Sempre que uma pessoa famosa morre de forma súbita, muitas vezes ainda jovem, o assunto volta com frequência às manchetes: infarto fulminante.
O impacto é grande porque quebra uma ideia comum: a de que problemas cardíacos acontecem apenas com idosos ou pessoas claramente doentes.
Quando se fala em infarto, muita gente imagina uma dor intensa no peito, alguém levando a mão ao coração e pedindo socorro. Mas a realidade, muitas vezes, é bem diferente, e é aí que mora o perigo.
O infarto fulminante é aquele que acontece de forma rápida, inesperada e, em muitos casos, sem tempo para reação. Ele pode levar à morte em minutos, antes mesmo de a pessoa conseguir ajuda. Justamente por isso, é tão difícil de reconhecer.
Ao contrário do que se pensa, nem todo infarto provoca dor forte no peito. Em muitos casos, os sinais são sutis, atípicos ou confundidos com problemas comuns do dia a dia.
Os sintomas podem incluir:
- Mal-estar súbito
- Falta de ar
- Náuseas ou vômitos
- Tontura
- Suor frio
- Cansaço extremo e inexplicável
- Dor no braço, costas, mandíbula ou abdome
Em mulheres, idosos e pessoas com diabetes, esses sinais costumam ser ainda mais discretos, o que atrasa o diagnóstico e reduz as chances de sobrevivência.
O infarto fulminante geralmente está associado a arritmias graves, como a fibrilação ventricular, que fazem o coração parar de bombear sangue. Nesses casos, não há tempo para que o organismo “avise” com dor progressiva. A pessoa pode perder a consciência rapidamente e, sem atendimento imediato, o desfecho geralmente é fatal.

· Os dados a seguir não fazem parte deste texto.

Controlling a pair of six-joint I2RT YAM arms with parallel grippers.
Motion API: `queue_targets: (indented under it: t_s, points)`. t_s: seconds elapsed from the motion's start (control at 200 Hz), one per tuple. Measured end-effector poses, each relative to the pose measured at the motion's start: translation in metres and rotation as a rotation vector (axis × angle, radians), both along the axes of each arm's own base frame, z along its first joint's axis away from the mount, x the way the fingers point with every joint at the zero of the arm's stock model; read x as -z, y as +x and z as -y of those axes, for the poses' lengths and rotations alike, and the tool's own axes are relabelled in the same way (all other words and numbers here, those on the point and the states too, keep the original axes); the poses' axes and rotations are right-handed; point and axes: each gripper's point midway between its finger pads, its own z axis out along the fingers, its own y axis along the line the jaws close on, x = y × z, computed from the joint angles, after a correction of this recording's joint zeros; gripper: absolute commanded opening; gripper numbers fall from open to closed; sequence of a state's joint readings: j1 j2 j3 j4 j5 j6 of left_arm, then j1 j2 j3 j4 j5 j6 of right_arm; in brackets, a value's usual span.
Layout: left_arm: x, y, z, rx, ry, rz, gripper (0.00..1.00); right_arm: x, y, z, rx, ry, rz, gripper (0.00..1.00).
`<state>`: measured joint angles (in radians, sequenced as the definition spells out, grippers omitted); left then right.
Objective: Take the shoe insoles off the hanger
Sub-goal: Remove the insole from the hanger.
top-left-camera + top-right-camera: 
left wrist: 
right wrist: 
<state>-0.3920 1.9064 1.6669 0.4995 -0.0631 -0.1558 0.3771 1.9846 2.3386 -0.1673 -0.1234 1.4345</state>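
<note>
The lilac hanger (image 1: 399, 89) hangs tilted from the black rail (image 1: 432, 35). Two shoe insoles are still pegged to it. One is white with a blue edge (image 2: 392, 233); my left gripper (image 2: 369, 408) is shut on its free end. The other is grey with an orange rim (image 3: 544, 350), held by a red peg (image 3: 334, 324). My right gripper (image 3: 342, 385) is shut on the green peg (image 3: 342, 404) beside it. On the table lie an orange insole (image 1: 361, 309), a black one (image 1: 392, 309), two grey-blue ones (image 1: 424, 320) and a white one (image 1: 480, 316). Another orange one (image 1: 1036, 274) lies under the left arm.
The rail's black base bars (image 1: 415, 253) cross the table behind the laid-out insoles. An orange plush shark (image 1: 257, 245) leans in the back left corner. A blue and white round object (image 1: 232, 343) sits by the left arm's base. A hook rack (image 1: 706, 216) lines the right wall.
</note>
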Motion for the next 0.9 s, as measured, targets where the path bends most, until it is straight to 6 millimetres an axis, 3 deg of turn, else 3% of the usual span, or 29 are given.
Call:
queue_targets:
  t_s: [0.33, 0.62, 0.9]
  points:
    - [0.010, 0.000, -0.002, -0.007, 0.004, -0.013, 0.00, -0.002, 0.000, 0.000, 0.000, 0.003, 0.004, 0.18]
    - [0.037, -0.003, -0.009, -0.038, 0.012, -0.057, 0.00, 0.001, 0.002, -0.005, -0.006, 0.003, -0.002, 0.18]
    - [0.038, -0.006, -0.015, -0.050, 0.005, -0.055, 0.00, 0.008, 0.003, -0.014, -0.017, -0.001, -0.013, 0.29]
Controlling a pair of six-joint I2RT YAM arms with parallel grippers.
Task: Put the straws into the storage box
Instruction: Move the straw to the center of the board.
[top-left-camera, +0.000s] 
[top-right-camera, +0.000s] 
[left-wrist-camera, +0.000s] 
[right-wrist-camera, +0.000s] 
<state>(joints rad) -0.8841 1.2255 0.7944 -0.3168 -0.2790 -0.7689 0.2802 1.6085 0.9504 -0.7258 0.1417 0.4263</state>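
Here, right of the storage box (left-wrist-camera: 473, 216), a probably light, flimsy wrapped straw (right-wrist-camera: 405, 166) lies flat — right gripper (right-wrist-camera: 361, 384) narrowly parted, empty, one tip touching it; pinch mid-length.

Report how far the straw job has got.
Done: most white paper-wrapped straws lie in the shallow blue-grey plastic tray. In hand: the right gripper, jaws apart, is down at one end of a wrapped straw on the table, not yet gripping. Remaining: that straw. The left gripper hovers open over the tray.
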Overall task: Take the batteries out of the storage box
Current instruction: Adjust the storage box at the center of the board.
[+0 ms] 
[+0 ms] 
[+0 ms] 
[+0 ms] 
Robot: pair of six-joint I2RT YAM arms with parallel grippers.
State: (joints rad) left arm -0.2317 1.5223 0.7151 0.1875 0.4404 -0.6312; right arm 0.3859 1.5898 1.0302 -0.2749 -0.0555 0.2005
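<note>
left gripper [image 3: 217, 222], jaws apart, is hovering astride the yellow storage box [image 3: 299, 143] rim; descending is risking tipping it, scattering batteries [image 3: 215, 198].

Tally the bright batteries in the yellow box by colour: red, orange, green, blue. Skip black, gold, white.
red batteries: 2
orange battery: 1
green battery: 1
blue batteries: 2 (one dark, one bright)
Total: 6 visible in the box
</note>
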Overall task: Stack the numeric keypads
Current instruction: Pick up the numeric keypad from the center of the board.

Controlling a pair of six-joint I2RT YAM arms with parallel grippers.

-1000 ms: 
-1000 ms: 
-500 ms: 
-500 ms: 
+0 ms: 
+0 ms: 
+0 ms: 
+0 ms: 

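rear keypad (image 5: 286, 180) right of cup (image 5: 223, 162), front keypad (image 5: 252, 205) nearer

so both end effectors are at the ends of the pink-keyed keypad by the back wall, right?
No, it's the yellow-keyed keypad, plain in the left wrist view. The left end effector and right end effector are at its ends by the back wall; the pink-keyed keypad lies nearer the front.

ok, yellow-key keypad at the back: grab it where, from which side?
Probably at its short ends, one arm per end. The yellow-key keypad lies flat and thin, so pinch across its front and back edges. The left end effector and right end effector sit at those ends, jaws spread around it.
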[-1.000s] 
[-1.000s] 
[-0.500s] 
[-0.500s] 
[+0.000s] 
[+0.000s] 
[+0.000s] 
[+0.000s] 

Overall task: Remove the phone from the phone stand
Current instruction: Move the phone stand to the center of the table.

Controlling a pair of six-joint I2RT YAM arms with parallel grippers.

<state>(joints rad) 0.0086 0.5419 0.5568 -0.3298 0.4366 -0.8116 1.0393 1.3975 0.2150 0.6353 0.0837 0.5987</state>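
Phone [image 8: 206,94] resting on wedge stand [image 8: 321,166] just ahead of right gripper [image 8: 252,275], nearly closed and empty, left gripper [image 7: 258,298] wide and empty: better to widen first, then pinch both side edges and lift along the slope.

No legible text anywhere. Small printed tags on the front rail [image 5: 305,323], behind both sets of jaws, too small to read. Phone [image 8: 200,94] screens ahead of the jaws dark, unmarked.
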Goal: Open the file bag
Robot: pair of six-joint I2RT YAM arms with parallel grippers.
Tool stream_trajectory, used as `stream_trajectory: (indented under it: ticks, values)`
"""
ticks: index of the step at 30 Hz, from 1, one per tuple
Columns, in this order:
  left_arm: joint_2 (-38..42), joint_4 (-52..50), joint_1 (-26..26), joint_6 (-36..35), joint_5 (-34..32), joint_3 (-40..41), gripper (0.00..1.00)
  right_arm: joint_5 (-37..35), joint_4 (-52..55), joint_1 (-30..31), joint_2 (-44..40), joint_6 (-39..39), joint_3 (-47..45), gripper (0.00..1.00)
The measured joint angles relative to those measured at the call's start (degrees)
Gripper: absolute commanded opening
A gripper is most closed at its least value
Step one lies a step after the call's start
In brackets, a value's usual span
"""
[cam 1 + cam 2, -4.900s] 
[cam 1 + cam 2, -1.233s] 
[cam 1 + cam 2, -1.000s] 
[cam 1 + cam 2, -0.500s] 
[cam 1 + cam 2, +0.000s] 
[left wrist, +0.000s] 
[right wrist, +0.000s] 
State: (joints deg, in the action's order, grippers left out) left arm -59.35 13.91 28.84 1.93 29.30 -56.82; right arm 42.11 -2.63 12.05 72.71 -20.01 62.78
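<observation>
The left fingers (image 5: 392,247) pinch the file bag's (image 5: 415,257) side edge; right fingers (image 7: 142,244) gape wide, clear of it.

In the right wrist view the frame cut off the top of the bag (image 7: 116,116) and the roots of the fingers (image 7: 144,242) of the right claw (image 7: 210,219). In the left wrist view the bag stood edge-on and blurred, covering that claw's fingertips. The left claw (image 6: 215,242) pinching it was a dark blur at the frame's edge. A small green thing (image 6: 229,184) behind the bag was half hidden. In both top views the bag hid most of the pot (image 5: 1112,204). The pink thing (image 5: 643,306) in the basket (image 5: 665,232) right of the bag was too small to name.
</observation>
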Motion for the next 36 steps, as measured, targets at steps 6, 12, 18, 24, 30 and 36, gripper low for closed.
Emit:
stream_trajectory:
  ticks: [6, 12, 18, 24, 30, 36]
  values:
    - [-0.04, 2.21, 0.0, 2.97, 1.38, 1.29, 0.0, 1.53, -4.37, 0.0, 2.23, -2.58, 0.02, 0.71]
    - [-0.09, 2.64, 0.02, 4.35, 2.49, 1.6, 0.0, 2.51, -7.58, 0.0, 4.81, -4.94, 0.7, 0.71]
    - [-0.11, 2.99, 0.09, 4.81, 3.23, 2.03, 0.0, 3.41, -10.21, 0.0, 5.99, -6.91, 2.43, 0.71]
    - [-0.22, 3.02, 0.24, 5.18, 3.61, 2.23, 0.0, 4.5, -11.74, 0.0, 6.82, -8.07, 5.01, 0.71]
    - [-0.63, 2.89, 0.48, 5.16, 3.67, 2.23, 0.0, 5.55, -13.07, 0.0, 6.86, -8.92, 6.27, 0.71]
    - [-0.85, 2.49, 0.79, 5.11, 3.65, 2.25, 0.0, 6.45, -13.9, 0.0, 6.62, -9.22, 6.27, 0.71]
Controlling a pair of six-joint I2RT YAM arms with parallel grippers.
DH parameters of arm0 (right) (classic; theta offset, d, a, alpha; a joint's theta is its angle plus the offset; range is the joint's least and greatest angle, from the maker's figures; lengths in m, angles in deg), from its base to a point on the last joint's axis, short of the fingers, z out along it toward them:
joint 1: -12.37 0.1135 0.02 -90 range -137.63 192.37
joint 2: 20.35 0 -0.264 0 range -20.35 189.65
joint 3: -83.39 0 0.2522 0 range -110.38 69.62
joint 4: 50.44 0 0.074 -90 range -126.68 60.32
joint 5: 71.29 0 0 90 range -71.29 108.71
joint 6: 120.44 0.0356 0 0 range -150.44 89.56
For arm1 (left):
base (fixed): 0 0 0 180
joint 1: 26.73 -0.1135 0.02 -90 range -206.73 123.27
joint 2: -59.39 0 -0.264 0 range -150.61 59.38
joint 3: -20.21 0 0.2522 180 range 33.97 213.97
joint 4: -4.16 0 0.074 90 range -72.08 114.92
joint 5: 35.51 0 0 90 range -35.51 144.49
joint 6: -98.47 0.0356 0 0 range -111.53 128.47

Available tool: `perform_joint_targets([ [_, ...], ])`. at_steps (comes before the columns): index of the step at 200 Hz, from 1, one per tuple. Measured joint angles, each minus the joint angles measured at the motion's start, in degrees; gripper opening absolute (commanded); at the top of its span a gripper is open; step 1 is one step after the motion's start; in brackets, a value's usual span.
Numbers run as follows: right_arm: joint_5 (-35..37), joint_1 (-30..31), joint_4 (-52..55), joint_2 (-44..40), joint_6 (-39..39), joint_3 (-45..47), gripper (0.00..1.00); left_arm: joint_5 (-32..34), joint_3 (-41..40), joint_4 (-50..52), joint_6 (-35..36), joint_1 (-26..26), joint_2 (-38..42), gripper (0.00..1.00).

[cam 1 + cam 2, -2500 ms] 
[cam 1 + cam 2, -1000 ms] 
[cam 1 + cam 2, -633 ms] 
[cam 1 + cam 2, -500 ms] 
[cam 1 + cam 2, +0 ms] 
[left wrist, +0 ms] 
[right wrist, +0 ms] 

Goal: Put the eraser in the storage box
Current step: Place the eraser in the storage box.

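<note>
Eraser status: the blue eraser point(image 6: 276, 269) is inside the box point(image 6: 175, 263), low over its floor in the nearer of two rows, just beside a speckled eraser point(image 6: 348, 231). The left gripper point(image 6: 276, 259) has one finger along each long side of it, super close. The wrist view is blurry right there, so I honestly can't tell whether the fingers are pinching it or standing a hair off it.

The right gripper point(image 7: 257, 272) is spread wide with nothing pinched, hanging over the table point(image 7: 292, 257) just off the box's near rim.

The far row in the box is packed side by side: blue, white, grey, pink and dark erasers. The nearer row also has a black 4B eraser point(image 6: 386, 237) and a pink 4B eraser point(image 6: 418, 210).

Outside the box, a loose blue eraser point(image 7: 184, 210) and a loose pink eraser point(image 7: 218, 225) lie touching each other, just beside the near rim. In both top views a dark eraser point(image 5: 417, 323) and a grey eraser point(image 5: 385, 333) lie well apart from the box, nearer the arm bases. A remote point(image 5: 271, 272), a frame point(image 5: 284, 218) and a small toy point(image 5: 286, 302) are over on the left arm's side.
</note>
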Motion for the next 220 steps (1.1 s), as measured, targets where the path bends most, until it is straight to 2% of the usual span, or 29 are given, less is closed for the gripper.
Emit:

Existem três motivos principais pelos quais tantas pessoas não percebem o risco:
Sintomas inespecíficos, confundidos com ansiedade, indigestão ou cansaço
Negação, com a ideia de que o mal-estar “vai passar”
Desconhecimento, já que muitos não sabem que um infarto pode ocorrer sem dor no peito
Alguns fatores aumentam o risco de infarto fulminante: hipertensão, colesterol alto, diabetes, tabagismo, sedentarismo, obesidade, estresse crônico e histórico familiar de doença cardíaca. O mais preocupante é que muitas pessoas descobrem esses fatores apenas após um evento grave.
A boa notícia é que a maioria dos infartos pode ser prevenida. Alimentação equilibrada, atividade física regular, controle do estresse, sono de qualidade, não fumar e acompanhamento médico periódico reduzem de forma significativa esse risco.
O infarto fulminante assusta porque não avisa, não espera e não perdoa atrasos. Reconhecer que ele pode se manifestar de forma silenciosa é o primeiro passo para salvar vidas.
Ao menor sinal diferente do habitual, não hesite em procurar ajuda.
Em casos de infarto, cada minuto conta.